Miti da sfatare sulla link building

link building

Di miti da sfatare quando si parla di SEO ce ne sono parecchi, purtroppo la comunicazione frammentaria di Google e l’interpretazione di professionisti con differenti sensibilità ed esperienze, oltre che di immense schiere di dilettanti, portano spesso a cattive interpretazioni o alla divulgazione, praticamente virale, di vere e proprie bufale.

Tra le tematiche più calde negli ultimi anni, c’è senza dubbio la link building, considerata ormai da molti inutile, se non addirittura dannosa.

Facciamo prima un piccolo passo indietro e spieghiamo in estrema sintesi cosa si intende con link building. Google, fin dalla sua nascita, ha puntato molto sui link, usandoli come criterio (tra tanti altri) per determinare la popolarità e la qualità di un sito web.

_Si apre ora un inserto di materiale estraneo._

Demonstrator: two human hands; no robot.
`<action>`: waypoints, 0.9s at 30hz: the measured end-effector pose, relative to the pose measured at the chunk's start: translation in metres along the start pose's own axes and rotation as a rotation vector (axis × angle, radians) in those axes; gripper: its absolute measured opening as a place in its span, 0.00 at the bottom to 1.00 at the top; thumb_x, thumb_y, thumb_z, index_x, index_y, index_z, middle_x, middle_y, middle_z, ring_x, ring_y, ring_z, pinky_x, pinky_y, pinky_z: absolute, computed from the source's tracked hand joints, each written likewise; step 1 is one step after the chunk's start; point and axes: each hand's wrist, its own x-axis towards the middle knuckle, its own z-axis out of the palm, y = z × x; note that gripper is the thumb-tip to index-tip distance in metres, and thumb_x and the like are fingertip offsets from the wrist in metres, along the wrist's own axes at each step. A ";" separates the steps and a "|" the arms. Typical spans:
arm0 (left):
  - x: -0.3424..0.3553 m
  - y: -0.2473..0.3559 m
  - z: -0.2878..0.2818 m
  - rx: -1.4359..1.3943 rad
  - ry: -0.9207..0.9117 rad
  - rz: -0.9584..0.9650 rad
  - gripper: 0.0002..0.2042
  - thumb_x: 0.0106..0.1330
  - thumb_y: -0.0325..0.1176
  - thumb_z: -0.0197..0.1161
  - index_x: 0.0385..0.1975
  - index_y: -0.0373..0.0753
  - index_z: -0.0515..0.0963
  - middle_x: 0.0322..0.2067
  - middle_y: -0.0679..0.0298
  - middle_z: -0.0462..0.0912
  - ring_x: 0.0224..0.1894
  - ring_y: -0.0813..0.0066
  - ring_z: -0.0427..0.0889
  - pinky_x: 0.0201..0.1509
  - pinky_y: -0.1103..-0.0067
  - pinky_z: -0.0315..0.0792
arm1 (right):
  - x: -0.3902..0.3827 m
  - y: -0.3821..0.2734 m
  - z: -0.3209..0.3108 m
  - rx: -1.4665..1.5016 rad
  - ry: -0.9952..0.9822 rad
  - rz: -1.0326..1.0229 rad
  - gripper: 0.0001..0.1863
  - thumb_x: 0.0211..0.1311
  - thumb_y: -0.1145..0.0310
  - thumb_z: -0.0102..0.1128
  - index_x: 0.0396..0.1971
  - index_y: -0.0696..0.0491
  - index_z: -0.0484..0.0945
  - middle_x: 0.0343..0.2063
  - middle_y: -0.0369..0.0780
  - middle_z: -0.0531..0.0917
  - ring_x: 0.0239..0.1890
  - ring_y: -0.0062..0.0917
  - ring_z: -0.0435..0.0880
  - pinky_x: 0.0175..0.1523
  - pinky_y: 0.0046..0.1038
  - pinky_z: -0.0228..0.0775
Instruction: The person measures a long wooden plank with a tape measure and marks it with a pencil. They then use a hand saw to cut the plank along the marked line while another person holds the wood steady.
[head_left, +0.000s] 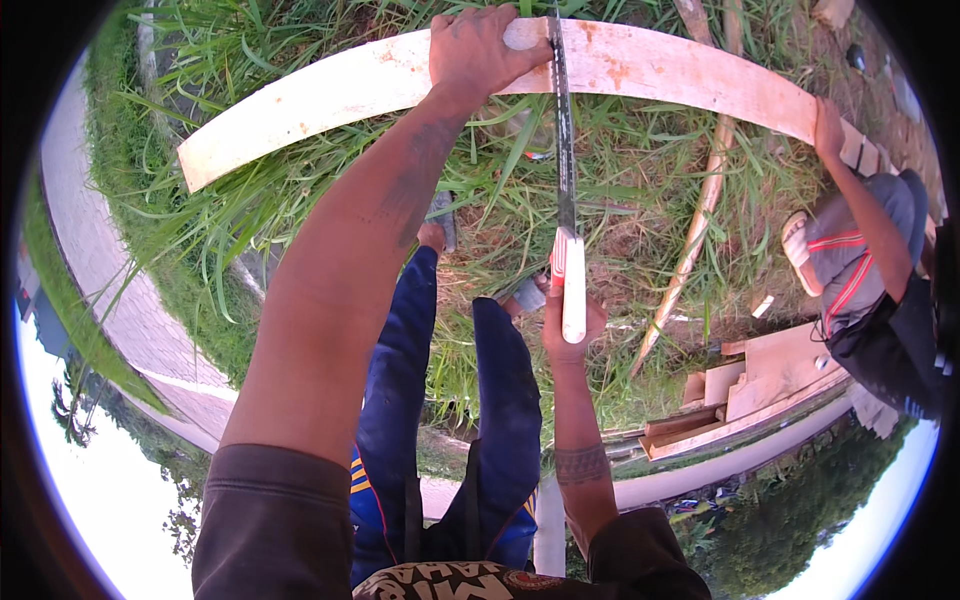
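Observation:
My left hand grips a long, pale wooden board near its middle, fingers closed over the far edge, just left of a handsaw blade. The blade runs across the board at a right angle. My right hand is wrapped round the saw's white handle, below the board. At the right, a co-worker's hand holds the board's end.
A seated or crouching co-worker is at the right. Long grass and a long stick lie beneath the board. Stacked planks sit at the lower right. A pale paved path curves along the left.

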 end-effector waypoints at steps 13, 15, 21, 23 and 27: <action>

I siti che ricevevano più link, ovvero un maggior numero di segnalazioni da altri siti, probabilmente meritavano di stare più in lato tra i risultati di ricerca. Come ovvio però il numero dei link ad un sito è un fattore facilmente manipolabile.

Nel tempo quindi Google ha guardato sempre più, oltre che al numero di questi link alla loro qualità, tenendo conto di vari fattori, come ad esempio il contesto.

Se il vostro sito parla di automobili, un link che viene dalle pagine di una nota casa automobilistica avrà un peso maggiore rispetto ad uno che viene da un blog sul giardinaggio.

Google ha anche introdotto delle penalizzazioni per quei siti che acquistano o scambiano link in modo evidente (e maldestro) al solo fine di migliorare il proprio posizionamento.

Tutto questo ha portato alcuni a dire che la link building è morta e alcuni si spingo addirittura ad affermare che a morire sia stata la SEO.

In realtà la SEO sta benissimo e i link continuano (e continueranno ancora) ad essere molto importanti. Devono però cambiare le strategie e più in generale l’approccio che si ha al web.

I link (che come detto sono importanti) non dovrebbero essere l’obbiettivo principale da raggiungere, ma una conseguenza di un lavoro serio e ben fatto. Se si creano contenuti e servizi di qualità, le segnalazioni arriveranno spontanee e avranno un grande valore, per Google e non solo.